Di seguito sono esposte le opere provenienti dal monastero fiorentino di San Domenico del Maglio-Querceto che costituiscono il nucleo più cospicuo della raccolta. Tra queste si segnalano una Sacra Famiglia di Ridolfo del Ghirlandaio (1483-1561) inserita in una ricca cornice rococò in legno intagliato e dorato, la grande tela con la Madonna del Patrocinio delle domenicane del Maglio di Antonio del Ceraiolo (not.1520-1538), due tele con Cristo e la samaritana e l’Apparizione di Cristo Risorto alla Maddalena attribuite a Benedetto Veli (1564-1639), una piccola tela con la Visione di San Domenico di Filippo Tarchiani (1576-1645), una Santa Rosa da Lima riferibile all’ambito di Lorenzo Lippi (1600-1665) e alcune opere riconducibili a Francesco Curradi (1570-1661) ed alla sua bottega, tra cui una suggestiva Orazione nell’orto. Il percorso prosegue con le opere provenienti dal monastero di Santa Maria Novella di Arezzo tra le quali si distinguono le opere di due pittori aretini – una Visione di San Giacinto di Teofilo Torri (1554 – 1623) e un’Annunciazione di Salvi Castellucci (1608-1672) – ed un suggestivo Crocifisso ligneo cinquecentesco. Infine, una serie di vetrine accolgono le testimonianze più significative tra gli arredi liturgici provenienti dai tre monasteri: tra di esse spiccano il reliquiario di San Domenico realizzato in argento dal celebre orafo Bernardo Holzmann (not. 1687 – 1728) per il monastero del Maglio e il reliquiario del Crocifisso della Beata Lucia da Narni della prima metà del XVII secolo, proveniente dal monastero di Arezzo cui, a sua volta, era giunto dal monastero di San Domenico a Viterbo. Dottoressa Lucia Bencistà

“Questo mondo nel quale viviamo ha bisogno di bellezza per non sprofondare nella disperazione. La bellezza, come la verità, è ciò che infonde gioia al cuore degli uomini, è quel frutto prezioso che resiste al logorio del tempo, che unisce le generazioni e le fa comunicare nell’ammirazione. (…) Ricordatevi che siete i custodi della bellezza nel mondo” (san Paolo VI). Ci si potrebbe chiedere a cosa serve la Bellezza, l’arte, quando molto spesso sembra che il mondo possa avere ben altre esigenze. Eppure la Bellezza è un bisogno, non è qualcosa di cui si possa fare a meno. Ed è proprio il Bello, in ogni sua forma, che può donare un messaggio di speranza, rimandando a ciò che di più profondo c’è nel cuore dell’uomo e risvegliando la sua sete di Assoluto, di infinito. “L’arte è fatta per turbare, mentre la scienza rassicura”, diceva l’artista G.Braque. Ed è così: mentre la scienza cerca risposte, l’arte suscita domande e spinge ad andare al cuore delle cose, alla loro essenza. Soprattutto, le opere d’arte sacra, non sono mai solo una pura espressione artistica, ma contengono in sé una ispirazione, una intuizione che trae la sua origine e la sua fonte nel cuore dell’uomo, dove si nasconde quella scintilla creativa che, come dice san Giovanni Paolo II, è una scintilla divina. Per questo l’opera d’arte non è solo una espressione artistica, ma un “vero e proprio luogo teologico” (M.D.Chenu op).

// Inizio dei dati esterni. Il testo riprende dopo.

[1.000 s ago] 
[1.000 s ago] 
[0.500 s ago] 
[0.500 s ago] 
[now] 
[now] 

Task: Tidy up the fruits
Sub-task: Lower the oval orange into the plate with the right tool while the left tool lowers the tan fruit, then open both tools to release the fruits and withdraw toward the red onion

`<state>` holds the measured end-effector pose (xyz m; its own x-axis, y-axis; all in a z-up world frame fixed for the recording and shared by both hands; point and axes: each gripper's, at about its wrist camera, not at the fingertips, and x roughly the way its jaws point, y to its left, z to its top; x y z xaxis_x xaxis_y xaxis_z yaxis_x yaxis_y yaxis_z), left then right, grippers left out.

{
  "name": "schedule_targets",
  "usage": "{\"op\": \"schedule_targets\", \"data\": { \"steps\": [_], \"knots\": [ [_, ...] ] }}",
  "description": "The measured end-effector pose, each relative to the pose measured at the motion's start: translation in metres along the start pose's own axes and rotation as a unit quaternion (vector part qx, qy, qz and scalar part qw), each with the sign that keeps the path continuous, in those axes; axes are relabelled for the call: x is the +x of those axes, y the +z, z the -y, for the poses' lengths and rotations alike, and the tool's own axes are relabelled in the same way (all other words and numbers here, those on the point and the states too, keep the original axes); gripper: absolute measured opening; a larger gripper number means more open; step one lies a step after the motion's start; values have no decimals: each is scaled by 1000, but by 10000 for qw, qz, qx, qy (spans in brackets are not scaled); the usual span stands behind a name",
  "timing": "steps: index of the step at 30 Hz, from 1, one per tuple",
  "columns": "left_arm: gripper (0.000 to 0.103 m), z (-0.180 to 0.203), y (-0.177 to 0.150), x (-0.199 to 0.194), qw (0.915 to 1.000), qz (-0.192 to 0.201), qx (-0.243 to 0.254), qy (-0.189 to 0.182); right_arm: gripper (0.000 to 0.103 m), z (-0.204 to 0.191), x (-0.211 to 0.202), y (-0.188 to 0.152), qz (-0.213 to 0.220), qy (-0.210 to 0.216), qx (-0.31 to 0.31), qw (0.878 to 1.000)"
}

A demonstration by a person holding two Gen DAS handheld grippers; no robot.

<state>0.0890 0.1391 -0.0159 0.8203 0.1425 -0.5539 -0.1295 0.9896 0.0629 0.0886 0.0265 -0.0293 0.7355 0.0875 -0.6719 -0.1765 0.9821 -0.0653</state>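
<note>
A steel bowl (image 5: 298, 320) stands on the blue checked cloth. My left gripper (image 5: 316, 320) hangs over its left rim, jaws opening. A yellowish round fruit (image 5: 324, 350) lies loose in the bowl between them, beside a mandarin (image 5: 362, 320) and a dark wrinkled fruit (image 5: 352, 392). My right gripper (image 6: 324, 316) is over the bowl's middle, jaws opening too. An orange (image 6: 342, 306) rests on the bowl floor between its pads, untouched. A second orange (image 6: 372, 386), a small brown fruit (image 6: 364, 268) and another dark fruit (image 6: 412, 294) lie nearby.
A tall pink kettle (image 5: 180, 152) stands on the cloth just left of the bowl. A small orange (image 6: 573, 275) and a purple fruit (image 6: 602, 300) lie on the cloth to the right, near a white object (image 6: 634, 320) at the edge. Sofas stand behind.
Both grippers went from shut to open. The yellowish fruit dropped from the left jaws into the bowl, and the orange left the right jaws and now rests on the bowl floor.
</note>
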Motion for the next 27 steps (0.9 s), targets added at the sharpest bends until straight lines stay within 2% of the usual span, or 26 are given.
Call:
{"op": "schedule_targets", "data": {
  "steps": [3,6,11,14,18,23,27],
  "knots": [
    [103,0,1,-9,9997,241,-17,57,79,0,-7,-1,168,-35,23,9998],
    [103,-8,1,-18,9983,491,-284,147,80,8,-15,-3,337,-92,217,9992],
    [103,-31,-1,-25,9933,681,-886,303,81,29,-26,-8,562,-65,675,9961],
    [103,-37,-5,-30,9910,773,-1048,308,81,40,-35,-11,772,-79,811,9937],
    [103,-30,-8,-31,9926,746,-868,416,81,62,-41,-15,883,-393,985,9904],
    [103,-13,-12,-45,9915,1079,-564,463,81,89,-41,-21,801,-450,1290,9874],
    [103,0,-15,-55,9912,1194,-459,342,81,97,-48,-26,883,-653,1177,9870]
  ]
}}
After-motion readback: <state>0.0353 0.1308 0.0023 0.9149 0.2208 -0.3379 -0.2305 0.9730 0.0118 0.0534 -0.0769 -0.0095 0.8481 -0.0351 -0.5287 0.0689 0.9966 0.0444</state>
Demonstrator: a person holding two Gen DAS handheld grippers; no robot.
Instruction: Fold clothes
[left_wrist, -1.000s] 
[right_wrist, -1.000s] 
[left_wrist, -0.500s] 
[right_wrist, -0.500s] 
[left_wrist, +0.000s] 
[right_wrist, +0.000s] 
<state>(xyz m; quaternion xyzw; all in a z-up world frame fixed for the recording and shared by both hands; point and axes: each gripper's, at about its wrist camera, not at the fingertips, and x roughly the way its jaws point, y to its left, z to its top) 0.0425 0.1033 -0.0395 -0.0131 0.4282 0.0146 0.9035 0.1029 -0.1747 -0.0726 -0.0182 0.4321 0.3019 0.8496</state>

La sala espositiva non è quindi solo espressione artistica, ma diventa anche luogo teologico di predicazione e trasmissione del messaggio evangelico, così come ci viene richiesto dalla nostra spiritualità domenicana: contemplare e portare agli altri il frutto di questa nostra contemplazione.
Custodire per trasmettere. Sono opere, quindi messaggi, che noi stesse abbiamo ricevuto, e che a nostra volta vogliamo trasmettere.